Au bout de la sixième prolongation, ça devient un peu compliqué de trouver un titre et un premier paragraphe. Mettez-vous à ma place : un an, sept mois et vingt-trois jours que l’état d’urgence est en vigueur et ce jeudi, le Parlement a voté une nouvelle prolongation jusqu’au 1er novembre. Aux Jours, je ne récolte plus que des regards de commisération. Ça chuchote dans les (vastes et luxueux) couloirs. « La pauvre, on a tous avancé dans la vie et elle est restée coincée. » À intervalles réguliers, je dois me fader des heures d’Éric Ciotti en streaming, de « motions préalables de rejet » et d’amendements « repoussés sur avis défavorable de la commission et du gouvernement ». Jusqu’à la lie.

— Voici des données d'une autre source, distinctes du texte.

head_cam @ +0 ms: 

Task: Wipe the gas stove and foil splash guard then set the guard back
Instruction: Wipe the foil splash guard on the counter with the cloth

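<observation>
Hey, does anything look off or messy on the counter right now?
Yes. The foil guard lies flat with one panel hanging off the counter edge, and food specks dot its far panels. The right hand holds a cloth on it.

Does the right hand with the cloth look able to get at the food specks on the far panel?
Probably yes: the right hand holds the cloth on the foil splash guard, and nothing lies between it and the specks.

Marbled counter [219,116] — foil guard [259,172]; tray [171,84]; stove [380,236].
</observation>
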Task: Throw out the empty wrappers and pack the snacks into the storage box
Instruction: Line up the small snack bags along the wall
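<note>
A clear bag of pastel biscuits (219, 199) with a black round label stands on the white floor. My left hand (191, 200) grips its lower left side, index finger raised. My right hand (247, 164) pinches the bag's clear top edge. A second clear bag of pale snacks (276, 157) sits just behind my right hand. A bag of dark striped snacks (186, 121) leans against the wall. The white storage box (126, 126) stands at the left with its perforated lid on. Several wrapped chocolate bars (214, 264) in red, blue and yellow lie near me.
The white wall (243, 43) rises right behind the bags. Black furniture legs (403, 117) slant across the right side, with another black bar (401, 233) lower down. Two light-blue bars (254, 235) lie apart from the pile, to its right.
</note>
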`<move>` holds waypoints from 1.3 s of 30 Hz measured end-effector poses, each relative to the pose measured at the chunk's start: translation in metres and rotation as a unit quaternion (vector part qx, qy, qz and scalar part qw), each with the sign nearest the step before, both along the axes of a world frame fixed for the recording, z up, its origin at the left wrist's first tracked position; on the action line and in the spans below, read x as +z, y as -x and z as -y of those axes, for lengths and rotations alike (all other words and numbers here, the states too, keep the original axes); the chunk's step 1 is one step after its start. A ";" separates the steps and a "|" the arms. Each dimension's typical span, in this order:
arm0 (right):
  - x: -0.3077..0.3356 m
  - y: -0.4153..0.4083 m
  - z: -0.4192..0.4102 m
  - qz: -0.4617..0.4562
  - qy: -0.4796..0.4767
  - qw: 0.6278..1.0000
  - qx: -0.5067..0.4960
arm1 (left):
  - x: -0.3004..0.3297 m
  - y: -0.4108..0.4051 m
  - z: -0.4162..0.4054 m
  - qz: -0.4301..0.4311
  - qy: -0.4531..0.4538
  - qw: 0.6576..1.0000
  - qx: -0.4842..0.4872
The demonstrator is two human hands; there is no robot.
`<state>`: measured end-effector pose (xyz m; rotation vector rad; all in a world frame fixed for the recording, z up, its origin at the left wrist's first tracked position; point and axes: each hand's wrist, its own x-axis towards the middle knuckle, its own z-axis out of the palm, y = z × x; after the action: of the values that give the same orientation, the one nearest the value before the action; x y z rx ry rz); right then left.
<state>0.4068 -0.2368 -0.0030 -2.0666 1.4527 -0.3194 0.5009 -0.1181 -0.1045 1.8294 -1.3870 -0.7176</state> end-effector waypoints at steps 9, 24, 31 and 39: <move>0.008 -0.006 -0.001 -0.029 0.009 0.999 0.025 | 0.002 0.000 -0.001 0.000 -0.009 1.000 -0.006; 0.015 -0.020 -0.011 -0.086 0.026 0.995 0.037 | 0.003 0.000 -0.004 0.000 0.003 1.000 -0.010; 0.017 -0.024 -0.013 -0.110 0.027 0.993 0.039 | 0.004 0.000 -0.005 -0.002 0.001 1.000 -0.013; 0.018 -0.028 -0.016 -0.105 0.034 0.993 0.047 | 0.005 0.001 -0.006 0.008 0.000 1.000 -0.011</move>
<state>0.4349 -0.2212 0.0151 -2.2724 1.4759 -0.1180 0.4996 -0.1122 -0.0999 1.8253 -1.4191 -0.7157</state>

Oui, mais cette fois les gars, c’est la dernière. Gérard Collomb l’a juré, ânonné sur tous les tons, claironné sur tous les toits et je crois toujours Gérard Collomb, car il est ministre de l’Intérieur et le ministre de l’Intérieur ne ment jamais. Il est temps d’amorcer une « sortie maîtrisée » de l’état d’urgence. Ciao, encore trois mois et demi et c’est terminé. Certes, il devait être levé l’an dernier, après l’Euro, mais il y a eu l’attentat de Nice. Bien sûr, il devait prendre fin le 15 juillet de cette année, une fois passée la période électorale, mais l’attentat de Manchester a bouleversé ce plan. Il devait rester exceptionnel et a pulvérisé le record de la guerre d’Algérie, mais ne sommes-nous pas dans une nouvelle forme de guerre protéiforme et insaisissable qui justifie d’allouer à la lutte antiterroriste des moyens inédits qui… je m’égare, Manuel Valls couine encore dans mon oreille.
Si on ne proroge pas l’état d’urgence, il faut avoir des mesures qui sont celles de l’état d’urgence pour que ça marche.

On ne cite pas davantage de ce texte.